I went and added my vote to this poll. The goal was to nominate the five "best SFX and fantasy authors of all time." This was SO HARD to decide. And I'm still waffling. But I thought I'd go ahead and repost what I wrote here, in case anyone's interested or looking for a new SFX/fantasy author to check out.

I am sure all day I will be remembering other authors and going, "Darn it! I totally forgot him/her! Fantastic author! I'm so silly!" Heh.


1. Terry Pratchett: He saved my sanity during law school, and also writes some of the most "real" fantasy characters I've ever met. A+ for creating characters that are both heroes and flawed in realistic ways. I can read his books a million times and never get tired of them, *and* find jokes I missed the first few times around. Hooray for any author who can make me laugh and stop and think at the same time. P.S. Love to Vimes, Granny Weatherwax, Vetinari, and Death!

2. Ray Bradbury: For The Martian Chronicles, which is like one golden moment of amazement stretched over an entire series of stories; I Sing the Body Electric, (short story) which is a gem; The Illustrated Man, a collection with not a single weak story; Farenheit 451, which makes very good points; Something Wicked This Way Comes, which is spooooky and awesome; Dandelion Wine, which gives us the perfect summer of youth; and for everything else he ever wrote.

3. C.S. Lewis: I'm surprised he hasn't gotten more than one mention thus far in the poll. Long before I was old enough to get that The Chronicles of Narnia was an allegory for anything, I read it over and over again, not even realizing I was getting hooked on fantasy - what a magical world he created, and how vibrantly he wrote his scenes and characters!
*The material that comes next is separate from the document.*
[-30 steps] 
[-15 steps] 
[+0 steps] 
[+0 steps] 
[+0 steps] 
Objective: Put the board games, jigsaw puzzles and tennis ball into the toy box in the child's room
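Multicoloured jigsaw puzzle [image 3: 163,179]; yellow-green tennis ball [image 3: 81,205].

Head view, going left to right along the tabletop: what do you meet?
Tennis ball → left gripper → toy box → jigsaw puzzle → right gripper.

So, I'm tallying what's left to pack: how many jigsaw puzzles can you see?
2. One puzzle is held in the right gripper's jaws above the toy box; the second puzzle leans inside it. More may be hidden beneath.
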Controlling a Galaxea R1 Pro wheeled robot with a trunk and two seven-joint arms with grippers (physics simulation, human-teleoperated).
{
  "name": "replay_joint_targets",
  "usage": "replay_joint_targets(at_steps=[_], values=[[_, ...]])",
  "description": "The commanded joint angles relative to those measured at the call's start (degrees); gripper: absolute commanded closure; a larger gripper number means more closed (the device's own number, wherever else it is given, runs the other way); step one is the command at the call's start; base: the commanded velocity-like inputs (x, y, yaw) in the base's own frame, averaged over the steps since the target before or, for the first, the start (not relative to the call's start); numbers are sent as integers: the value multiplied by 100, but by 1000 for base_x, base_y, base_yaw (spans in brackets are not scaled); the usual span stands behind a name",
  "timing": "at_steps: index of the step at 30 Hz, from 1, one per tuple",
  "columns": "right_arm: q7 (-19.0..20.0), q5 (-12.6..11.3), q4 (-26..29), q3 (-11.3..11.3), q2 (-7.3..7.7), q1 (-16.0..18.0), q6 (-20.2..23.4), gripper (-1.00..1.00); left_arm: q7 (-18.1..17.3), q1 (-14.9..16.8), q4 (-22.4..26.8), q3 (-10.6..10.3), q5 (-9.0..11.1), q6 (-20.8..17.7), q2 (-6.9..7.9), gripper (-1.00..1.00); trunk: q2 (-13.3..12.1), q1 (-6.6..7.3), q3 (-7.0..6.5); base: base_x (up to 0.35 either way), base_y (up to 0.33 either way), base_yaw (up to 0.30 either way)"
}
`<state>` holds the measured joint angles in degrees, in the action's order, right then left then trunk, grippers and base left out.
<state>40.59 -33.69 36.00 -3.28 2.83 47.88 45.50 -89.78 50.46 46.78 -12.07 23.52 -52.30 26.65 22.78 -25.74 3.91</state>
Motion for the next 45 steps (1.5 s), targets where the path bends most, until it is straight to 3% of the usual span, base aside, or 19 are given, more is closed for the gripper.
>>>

I don't know that I can pick a favorite, but The Magician's Nephew may be close.

4. Orson Scott Card: Even if he had never written another book, Ender's Game is amazing and perfectly developed. I never get tired of it. But then, of course, he went on and wrote other good books, including Ender's Shadow.

5. Alan Moore: for V for Vendetta. Watchmen is also quite good, but I have to admit I go against the majority and like V better. It's so cohesive and well-written, with such a strong main character and purpose. (Also the drawings are fantastic, even though that's not Alan Moore as much as Dave Gibbons).

Honorable Mentions: Because I can't help myself. 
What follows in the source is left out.